How do we normalise talking in plain language about the things that embarrass us? ‘Scrotum’ has become the word of the year for us already, it still feels quite awkward to say (to my mum!) and it possibly embarrasses you, but we have to get over it. My teenage nephew asked Fraser if it had happened because he wasn’t clean; my heart ached because he was really asking about his own acned skin. Fraser’s first response was to feel this comment bump up against his own internalised shame; his second was joyful kindness in action.
The truth is that because Fray has grown up around me having abscesses, he didn’t go to the emergency room until it started to push against his balls, and because of my experience, I colluded with that, a delay which might have proved fatal. I’m not wasting any energy in self-recrimination, I’m joyfully channelling any residual guilt into writing this blog.
I have one more reflection to close, but firstly I want to honour the NHS. Fraser saw at first hand how the NHS has been broken (note the syntax: it hasn’t broken itself). There are numerous examples: the advice to get an Uber to A+E so that he could be seen more quickly as a walk-in, the long waits between different procedures, the unbearable amount of time he spent sitting on an open ward in his own blood and pus because there weren’t enough staff, the hour it took a nurse to go round numerous wards to collect up enough dressings for seven days. But still, it did the job and the primary care response in the community has been incredible. Despite him having no GP in England we rocked up at our local surgery late on a Friday afternoon and everything was made possible. “I like a challenge,” said the receptionist. The NHS is down, but it’s not out yet. I probably don’t need to say this, but please don’t vote Conservative next time, even if you normally do.
Finally, Fray’s friend Meg planted a seed in my head, in a voice note to him. “Remember that rest is not recovery,” she said. Much of my FE Constellations work at the moment is about Radical Rest, rest as resistance and politics. Joss and I talk about rest for health and rest for hope. And we need to talk, too, about recovery. We need rest for recovery, we need good food, timely treatment and fresh air. And we need the tools to rebuild ourselves and our communities. We have not recovered from Covid and we need to talk about it. Even more fundamentally, we have not recovered from deliberate policies throughout history which have led to racism, poverty and the marginalising of the many by the few. Enough blaming and self-blaming of individuals. It is time to recover collectively from the histories of the human race.
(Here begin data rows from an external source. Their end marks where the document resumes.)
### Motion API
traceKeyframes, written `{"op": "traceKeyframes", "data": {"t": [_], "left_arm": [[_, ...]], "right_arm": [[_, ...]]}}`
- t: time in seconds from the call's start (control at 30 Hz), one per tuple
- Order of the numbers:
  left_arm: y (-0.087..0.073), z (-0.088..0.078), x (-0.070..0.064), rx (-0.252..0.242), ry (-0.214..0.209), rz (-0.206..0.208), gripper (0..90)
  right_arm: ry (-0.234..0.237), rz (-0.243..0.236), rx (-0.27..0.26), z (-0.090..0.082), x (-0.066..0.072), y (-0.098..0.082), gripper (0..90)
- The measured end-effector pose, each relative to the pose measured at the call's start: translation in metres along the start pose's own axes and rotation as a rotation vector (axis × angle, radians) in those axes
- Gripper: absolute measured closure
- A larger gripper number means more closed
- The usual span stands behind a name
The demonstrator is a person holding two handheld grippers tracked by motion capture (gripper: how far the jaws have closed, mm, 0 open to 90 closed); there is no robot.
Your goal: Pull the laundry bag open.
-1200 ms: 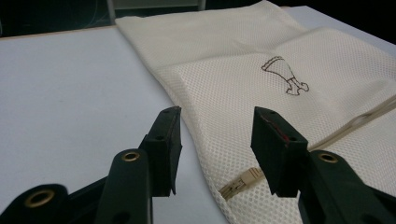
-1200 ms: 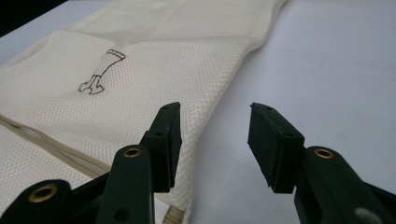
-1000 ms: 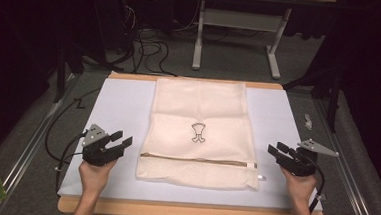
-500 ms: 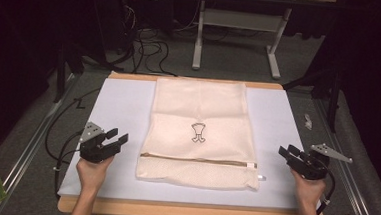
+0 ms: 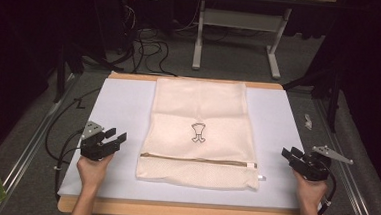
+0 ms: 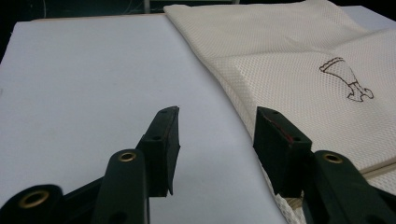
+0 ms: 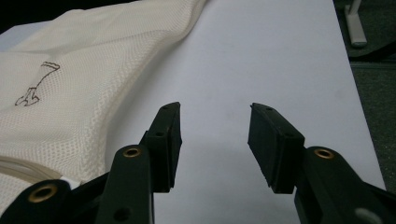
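One mesh bag (image 5: 199, 133) lies flat in the middle of the white mat (image 5: 118, 108), and everything you do next depends on how it lies between your two hands. Its long axis runs from near to far, away from you. The zipper (image 5: 198, 160) crosses it from left to right close to the near end, with the small white pull (image 5: 261, 177) at the right end of that line. A little dark drawing (image 5: 198, 133) sits about in the middle of the cloth.

From the bag outward: your left gripper (image 5: 111, 141) stands near the left edge of the bag, at the height of the zipper, with a narrow strip of bare mat between them. In the left gripper view, the bag edge (image 6: 243, 112) runs just beside the right jaw, so the cloth lies to the right of this gripper (image 6: 217, 135). Your right gripper (image 5: 295, 159) stands further off from the right edge, with more bare mat between. In the right gripper view the bag (image 7: 84, 84) lies to the left of this gripper (image 7: 215, 140).

Both grippers are wide open and hold nothing; only mat is seen between the jaws of each.

So, I judge the left hand is the nearer one to the cloth, while the right hand is the nearer one to the zipper pull. If you want to take the near corners, each gripper must travel inward, toward the bag, and a little toward you.
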State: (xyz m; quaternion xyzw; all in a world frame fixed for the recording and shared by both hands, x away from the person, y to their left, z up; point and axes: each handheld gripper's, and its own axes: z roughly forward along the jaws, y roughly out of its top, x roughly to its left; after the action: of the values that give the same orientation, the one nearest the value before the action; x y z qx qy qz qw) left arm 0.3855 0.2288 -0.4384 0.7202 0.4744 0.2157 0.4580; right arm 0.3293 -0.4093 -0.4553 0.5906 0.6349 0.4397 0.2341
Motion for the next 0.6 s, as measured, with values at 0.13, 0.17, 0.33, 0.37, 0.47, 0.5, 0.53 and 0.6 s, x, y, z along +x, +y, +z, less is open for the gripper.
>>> {"op": "traceKeyframes", "data": {"t": [0.13, 0.17, 0.33, 0.37, 0.47, 0.5, 0.53, 0.6], "left_arm": [[-0.001, 0.004, 0.003, 0.002, 0.013, -0.013, 50.7], [-0.002, 0.006, 0.004, 0.004, 0.019, -0.018, 50.6], [-0.004, 0.014, 0.004, 0.019, 0.045, -0.02, 50.5], [-0.004, 0.016, 0.004, 0.02, 0.047, -0.018, 50.4], [-0.004, 0.019, 0.003, 0.03, 0.057, -0.008, 50.4], [-0.005, 0.021, 0.003, 0.03, 0.062, -0.004, 50.4], [-0.005, 0.022, 0.003, 0.03, 0.069, -0.004, 50.3], [-0.006, 0.024, 0.004, 0.036, 0.075, 0.001, 50.2]], "right_arm": [[-0.015, -0.013, 0.006, 0.005, 0.001, 0.0, 54.9], [-0.025, -0.019, 0.007, 0.006, 0.002, 0.0, 54.6], [-0.093, -0.023, 0.013, 0.01, 0.003, 0.001, 54.0], [-0.099, -0.024, 0.016, 0.011, 0.003, 0.001, 54.0], [-0.105, -0.03, 0.015, 0.014, 0.006, 0.003, 54.2], [-0.103, -0.039, 0.013, 0.015, 0.007, 0.004, 54.2], [-0.101, -0.047, 0.015, 0.016, 0.008, 0.004, 54.2], [-0.103, -0.057, 0.018, 0.019, 0.009, 0.003, 53.8]]}}
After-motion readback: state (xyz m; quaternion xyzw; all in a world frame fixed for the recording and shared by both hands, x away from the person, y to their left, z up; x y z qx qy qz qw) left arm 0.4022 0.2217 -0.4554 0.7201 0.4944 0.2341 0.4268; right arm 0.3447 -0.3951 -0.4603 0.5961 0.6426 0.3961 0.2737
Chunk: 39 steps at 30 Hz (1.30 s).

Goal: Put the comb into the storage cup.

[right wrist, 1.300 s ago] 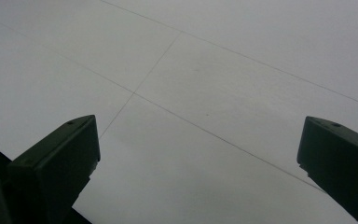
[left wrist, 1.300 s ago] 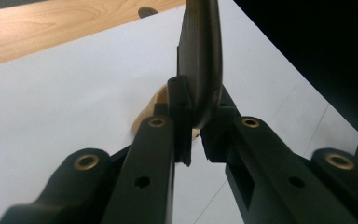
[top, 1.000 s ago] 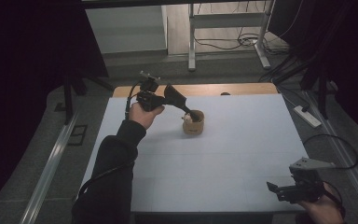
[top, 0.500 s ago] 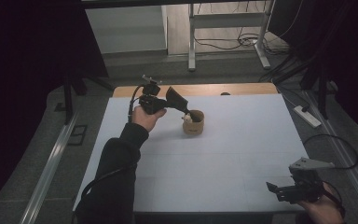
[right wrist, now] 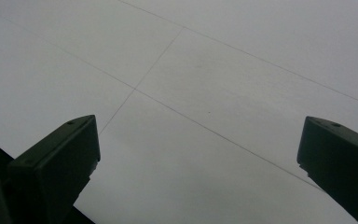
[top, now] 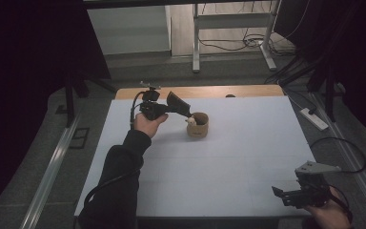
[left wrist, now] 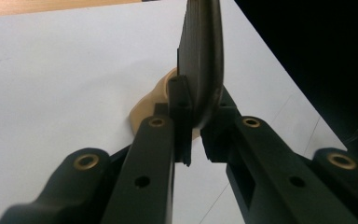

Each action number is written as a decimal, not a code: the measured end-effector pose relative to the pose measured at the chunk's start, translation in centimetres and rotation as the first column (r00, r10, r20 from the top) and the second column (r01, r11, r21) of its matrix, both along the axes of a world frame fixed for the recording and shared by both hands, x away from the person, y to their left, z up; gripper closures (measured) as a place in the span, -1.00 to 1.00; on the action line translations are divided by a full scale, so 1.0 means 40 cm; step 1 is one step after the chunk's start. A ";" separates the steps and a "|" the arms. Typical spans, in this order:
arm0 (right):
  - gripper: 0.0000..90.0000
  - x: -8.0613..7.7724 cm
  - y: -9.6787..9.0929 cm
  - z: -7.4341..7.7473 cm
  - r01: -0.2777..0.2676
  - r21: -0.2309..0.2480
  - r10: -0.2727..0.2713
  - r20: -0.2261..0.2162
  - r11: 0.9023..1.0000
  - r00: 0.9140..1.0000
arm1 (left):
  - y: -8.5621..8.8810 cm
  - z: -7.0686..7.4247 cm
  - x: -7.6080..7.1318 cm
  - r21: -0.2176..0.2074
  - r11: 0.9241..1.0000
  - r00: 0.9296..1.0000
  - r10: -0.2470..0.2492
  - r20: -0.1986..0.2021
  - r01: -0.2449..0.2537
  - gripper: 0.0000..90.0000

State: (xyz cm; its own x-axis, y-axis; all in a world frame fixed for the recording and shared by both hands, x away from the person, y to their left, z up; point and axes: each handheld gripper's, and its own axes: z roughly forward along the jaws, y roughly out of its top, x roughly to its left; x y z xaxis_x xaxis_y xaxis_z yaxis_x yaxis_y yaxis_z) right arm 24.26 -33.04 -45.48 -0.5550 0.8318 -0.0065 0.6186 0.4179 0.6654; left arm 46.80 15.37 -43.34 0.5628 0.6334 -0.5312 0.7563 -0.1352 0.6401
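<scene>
A small tan wooden cup (top: 199, 129) stands on the white tabletop (top: 228, 167), left of the middle toward the far side. My left gripper (top: 174, 106) hovers just left of it, shut on a thin black ribbed tool (top: 183, 109) that slants down to the cup's rim. A small whitish bit (top: 190, 122) shows at the rim beneath the tool's tip. The left gripper view looks edge-on at the black tool (left wrist: 203, 60) clamped between the jaws, with the cup (left wrist: 144, 109) behind. My right gripper (top: 280, 195) rests open at the near right corner; its jaws (right wrist: 198, 158) stand wide over bare table.
A wooden strip (top: 205, 91) runs along the table's far edge. On the floor beyond stand metal frame legs (top: 196, 47) among cables, and a power strip (top: 313, 119) lies to the right. A dark curtain hangs at the left.
The left hand has sunk a little with the black tool, so the tool's tip is lower at the cup. The right gripper has stayed put.
</scene>
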 end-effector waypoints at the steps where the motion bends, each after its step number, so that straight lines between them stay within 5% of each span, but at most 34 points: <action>1: -1.00 0.000 0.000 0.000 0.000 0.000 0.000 0.000 1.000 1.000 | 0.000 -0.001 0.000 -0.002 1.000 1.000 0.000 0.002 0.000 0.82; 11: -1.00 0.000 0.000 0.000 0.000 -0.002 0.000 0.001 1.000 1.000 | -0.007 -0.005 -0.002 -0.002 1.000 0.999 0.021 0.032 -0.021 0.76; 21: -1.00 -0.001 0.000 0.001 -0.002 -0.002 0.002 0.005 1.000 1.000 | -0.007 0.004 -0.011 0.020 0.999 0.993 0.036 0.109 -0.038 0.40; 31: -1.00 -0.001 0.000 0.000 -0.003 -0.005 0.003 0.005 1.000 1.000 | -0.007 0.010 -0.023 0.058 0.996 0.982 0.049 0.180 -0.060 0.04; 39: -1.00 -0.001 0.001 0.000 -0.003 -0.008 0.003 0.006 1.000 1.000 | -0.015 0.018 -0.031 0.110 0.990 0.967 0.059 0.249 -0.089 -0.25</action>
State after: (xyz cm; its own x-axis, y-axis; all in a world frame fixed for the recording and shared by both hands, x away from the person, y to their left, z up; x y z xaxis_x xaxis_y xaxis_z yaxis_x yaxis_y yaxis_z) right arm 24.21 -32.99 -45.47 -0.5572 0.8302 -0.0161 0.6137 0.4248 0.6656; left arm 45.57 14.77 -42.64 0.6155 0.7283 -0.3012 0.5893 -0.1715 0.7895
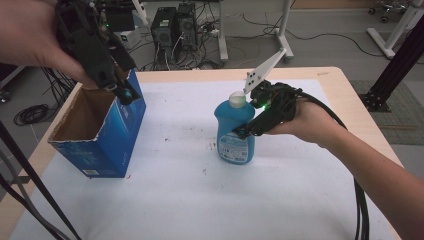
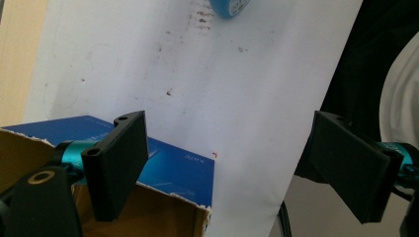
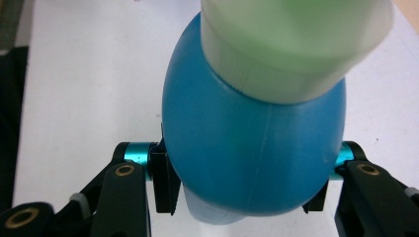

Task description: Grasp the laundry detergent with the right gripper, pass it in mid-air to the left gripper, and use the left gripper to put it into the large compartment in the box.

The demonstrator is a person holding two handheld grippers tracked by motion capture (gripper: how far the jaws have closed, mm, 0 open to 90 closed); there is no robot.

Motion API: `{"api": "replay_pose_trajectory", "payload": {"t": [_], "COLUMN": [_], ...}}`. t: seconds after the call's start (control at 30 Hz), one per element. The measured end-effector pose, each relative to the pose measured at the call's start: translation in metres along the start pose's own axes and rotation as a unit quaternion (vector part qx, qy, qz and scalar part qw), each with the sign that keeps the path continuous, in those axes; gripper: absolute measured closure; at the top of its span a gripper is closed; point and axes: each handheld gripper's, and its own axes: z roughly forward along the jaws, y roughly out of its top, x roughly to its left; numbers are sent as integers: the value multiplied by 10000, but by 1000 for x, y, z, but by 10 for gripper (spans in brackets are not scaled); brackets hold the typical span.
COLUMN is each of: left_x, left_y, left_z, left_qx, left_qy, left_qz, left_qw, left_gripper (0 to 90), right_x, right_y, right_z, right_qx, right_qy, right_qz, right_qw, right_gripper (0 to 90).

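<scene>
Right gripper [image 1: 243, 131] clamped side-on around the blue bottle [image 1: 234, 134], pads pressed against both flanks of the body just under the shoulder. Seen close in the right gripper view: blue bottle [image 3: 252, 148] bulging between the two black jaws, pale green cap [image 3: 291, 44] looming above, blurred from nearness. Bottle upright on the white sheet [image 1: 190, 200] covering the worktop [image 1: 335, 80], near its middle, label facing the camera. Base apparently resting on the sheet, though hard to be sure from this angle. Right hand [image 1: 305, 120] level behind the gripper, cable trailing back along the forearm.

Over on the far left, left gripper [image 1: 120, 92] hanging above the open blue carton [image 1: 107, 135], just over its near top rim. Jaws spread wide, nothing between them; in the left gripper view the left gripper [image 2: 230, 163] framing a corner of the carton [image 2: 178, 165], torn cardboard edge and brown inside showing below. Left hand [image 1: 30, 35] high at the upper left corner of the high view.

Carton standing open-topped at the left edge of the sheet, well apart from the bottle. A few small dark specks on the sheet between the two.
</scene>
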Motion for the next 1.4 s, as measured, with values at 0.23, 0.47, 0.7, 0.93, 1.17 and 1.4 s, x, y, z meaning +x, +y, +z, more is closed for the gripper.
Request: {"api": "replay_pose_trajectory", "payload": {"t": [0.23,0.47,0.7,0.93,1.17,1.4], "left_x": [-2,-4,-6,-6,-6,-5], "left_y": [8,17,30,45,59,67], "left_z": [0,-1,-4,-4,0,5], "left_qx": [-73,-166,-446,-601,-697,-701], "left_qy": [-31,-35,-47,-143,-271,-398], "left_qz": [146,317,561,777,896,1065], "left_qw": [9999,9994,9974,9951,9932,9910], "left_gripper": [162,162,162,162,162,161], "right_x": [8,14,21,28,33,37], "right_y": [12,28,43,62,76,84], "right_z": [-14,-31,-43,-51,-51,-52], "right_qx": [-110,-237,-277,-271,-235,-234], "right_qy": [-5,46,209,360,473,529], "right_qz": [-138,-338,-474,-646,-751,-836], "right_qw": [9998,9991,9983,9969,9958,9948], "right_gripper": [461,462,463,462,462,462]}}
Lou, I woke to this story, and now your namesake Lou Reed is in my ear singing "reap what you sow". May the barter of care and joy as prayer buoy you all up as Fraser recovers and you breathe freely again. Long may we all keep exchanging good. Mags
Only just read this - how is Fraser doing? What a joyful piece yet bringing us into your terrifying time. I need to read it again for all the points for my own reflection. Upon first read, these points struck the biggest chords: bravely breaking the barrier of asking for help, the power of communities, both place-based and online, and a reminder of the power of prayer. A friend is a very devout Christian, and knows my "great for you, just not for me" stance, and has prayed for those I love in times of great need. And I truly appreciated it, and felt comforted. Thanks for sharing. It will be a powerful book.